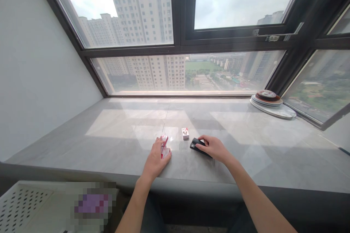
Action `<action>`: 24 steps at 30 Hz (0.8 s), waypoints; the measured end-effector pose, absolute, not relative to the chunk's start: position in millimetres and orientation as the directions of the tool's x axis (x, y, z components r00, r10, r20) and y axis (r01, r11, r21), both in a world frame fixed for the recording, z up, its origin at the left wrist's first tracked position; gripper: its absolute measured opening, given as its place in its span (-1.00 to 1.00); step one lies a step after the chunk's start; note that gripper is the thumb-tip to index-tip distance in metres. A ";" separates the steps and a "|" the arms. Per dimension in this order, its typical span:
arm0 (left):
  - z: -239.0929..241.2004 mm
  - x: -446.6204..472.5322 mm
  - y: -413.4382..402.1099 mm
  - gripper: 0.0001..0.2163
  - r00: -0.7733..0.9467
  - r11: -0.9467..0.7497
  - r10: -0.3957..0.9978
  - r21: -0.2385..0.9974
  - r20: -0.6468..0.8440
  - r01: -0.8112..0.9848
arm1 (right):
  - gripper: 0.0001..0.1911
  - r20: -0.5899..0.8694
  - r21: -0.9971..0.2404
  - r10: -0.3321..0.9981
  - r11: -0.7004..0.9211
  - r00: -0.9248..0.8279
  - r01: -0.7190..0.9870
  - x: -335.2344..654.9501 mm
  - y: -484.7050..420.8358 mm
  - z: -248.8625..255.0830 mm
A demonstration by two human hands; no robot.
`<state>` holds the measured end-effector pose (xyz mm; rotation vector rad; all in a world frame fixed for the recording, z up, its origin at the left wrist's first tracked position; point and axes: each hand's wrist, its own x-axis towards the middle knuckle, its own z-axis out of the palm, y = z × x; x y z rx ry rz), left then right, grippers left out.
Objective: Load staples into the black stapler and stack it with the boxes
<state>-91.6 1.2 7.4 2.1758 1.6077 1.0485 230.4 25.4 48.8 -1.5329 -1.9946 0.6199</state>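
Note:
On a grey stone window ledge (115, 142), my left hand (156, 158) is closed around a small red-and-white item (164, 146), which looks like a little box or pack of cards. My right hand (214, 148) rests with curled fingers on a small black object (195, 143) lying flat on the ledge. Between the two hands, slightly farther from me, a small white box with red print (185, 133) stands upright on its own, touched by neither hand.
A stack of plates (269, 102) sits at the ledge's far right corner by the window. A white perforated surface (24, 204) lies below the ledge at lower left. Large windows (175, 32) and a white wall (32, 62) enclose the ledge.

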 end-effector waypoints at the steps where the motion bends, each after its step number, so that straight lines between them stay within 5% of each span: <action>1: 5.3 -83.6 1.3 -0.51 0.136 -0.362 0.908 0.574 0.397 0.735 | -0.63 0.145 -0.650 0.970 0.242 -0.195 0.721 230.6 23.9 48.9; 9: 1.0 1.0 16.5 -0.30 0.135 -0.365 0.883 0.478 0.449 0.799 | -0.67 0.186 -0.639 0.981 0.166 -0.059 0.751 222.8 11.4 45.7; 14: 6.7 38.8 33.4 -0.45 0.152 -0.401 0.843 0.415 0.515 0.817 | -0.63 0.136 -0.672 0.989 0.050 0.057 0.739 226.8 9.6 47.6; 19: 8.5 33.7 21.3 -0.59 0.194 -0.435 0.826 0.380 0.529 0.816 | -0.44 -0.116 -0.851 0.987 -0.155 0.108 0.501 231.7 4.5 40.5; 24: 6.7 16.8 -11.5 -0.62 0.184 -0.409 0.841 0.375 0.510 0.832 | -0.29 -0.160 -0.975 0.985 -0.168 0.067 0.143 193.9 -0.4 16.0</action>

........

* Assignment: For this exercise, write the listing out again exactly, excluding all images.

* Answer for the task:
Action `<action>`: 24 steps at 30 Hz (0.8 s), waypoints; the measured end-effector pose, absolute, not relative to the chunk's start: position in millimetres and orientation as the directions of the tool's x axis (x, y, z components r00, r10, r20) and y axis (r01, r11, r21), both in a world frame fixed for the recording, z up, its origin at the left wrist's first tracked position; gripper: its absolute measured opening, given as its place in its span (-1.00 to 1.00); step one lies a step after the chunk's start; note that gripper is the thumb-tip to index-tip distance in metres. A ";" separates the steps and a "|" the arms. Per dimension in this order, its typical span:
arm0 (left):
  - z: -239.0929..241.2004 mm
  - x: -446.6204..472.5322 mm
  - y: -413.4382..402.1099 mm
  - gripper: 0.0001..0.2163
  - r00: -0.7733..0.9467
  - r11: -0.9467..0.7497
  - r10: -0.3957..0.9978
  - r21: -0.2385..0.9974
  - r20: -0.6468..0.8440
  - r01: -0.8112..0.9848
arm1 (right):
  - gripper: 0.0001..0.1911
  - r20: -0.5899..0.8694
  - r21: -0.9971..0.2404
  - r10: -0.3321..0.9981
  - r11: -0.7004..0.9211
  - r00: -0.9248..0.8279
  - r01: -0.7190..0.9870
  - x: -335.2344..654.9501 mm
  - y: -484.7050..420.8358 mm
  - z: -248.8625..255.0830 mm
A demonstration by two human hands; no robot.
`<state>` holds the measured end-effector pose (xyz mm; rotation vector rad; all in a world frame fixed for the recording, z up, its origin at the left wrist's first tracked position; point and axes: each hand's wrist, its own x-axis towards the middle knuckle, its own z-axis out of the palm, y = z × x; x y z rx ry rz), left then right, grippers left out.
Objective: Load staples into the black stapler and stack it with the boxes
<state>-91.6 1.2 7.4 2.1758 1.6077 1.0485 230.4 25.4 48.8 -1.5329 -1.9946 0.6199</state>
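Note:
On a grey stone window ledge (115, 142), my left hand (156, 158) is closed around a small red-and-white item (164, 146), which looks like a little box or pack of cards. My right hand (214, 148) rests with curled fingers on a small black object (195, 143) lying flat on the ledge. Between the two hands, slightly farther from me, a small white box with red print (185, 133) stands upright on its own, touched by neither hand.
A stack of plates (269, 102) sits at the ledge's far right corner by the window. A white perforated surface (24, 204) lies below the ledge at lower left. Large windows (175, 32) and a white wall (32, 62) enclose the ledge.
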
 end-effector waypoints at the steps where the motion bends, each after its step number, so that straight lines between them stay within 5% of each span: <action>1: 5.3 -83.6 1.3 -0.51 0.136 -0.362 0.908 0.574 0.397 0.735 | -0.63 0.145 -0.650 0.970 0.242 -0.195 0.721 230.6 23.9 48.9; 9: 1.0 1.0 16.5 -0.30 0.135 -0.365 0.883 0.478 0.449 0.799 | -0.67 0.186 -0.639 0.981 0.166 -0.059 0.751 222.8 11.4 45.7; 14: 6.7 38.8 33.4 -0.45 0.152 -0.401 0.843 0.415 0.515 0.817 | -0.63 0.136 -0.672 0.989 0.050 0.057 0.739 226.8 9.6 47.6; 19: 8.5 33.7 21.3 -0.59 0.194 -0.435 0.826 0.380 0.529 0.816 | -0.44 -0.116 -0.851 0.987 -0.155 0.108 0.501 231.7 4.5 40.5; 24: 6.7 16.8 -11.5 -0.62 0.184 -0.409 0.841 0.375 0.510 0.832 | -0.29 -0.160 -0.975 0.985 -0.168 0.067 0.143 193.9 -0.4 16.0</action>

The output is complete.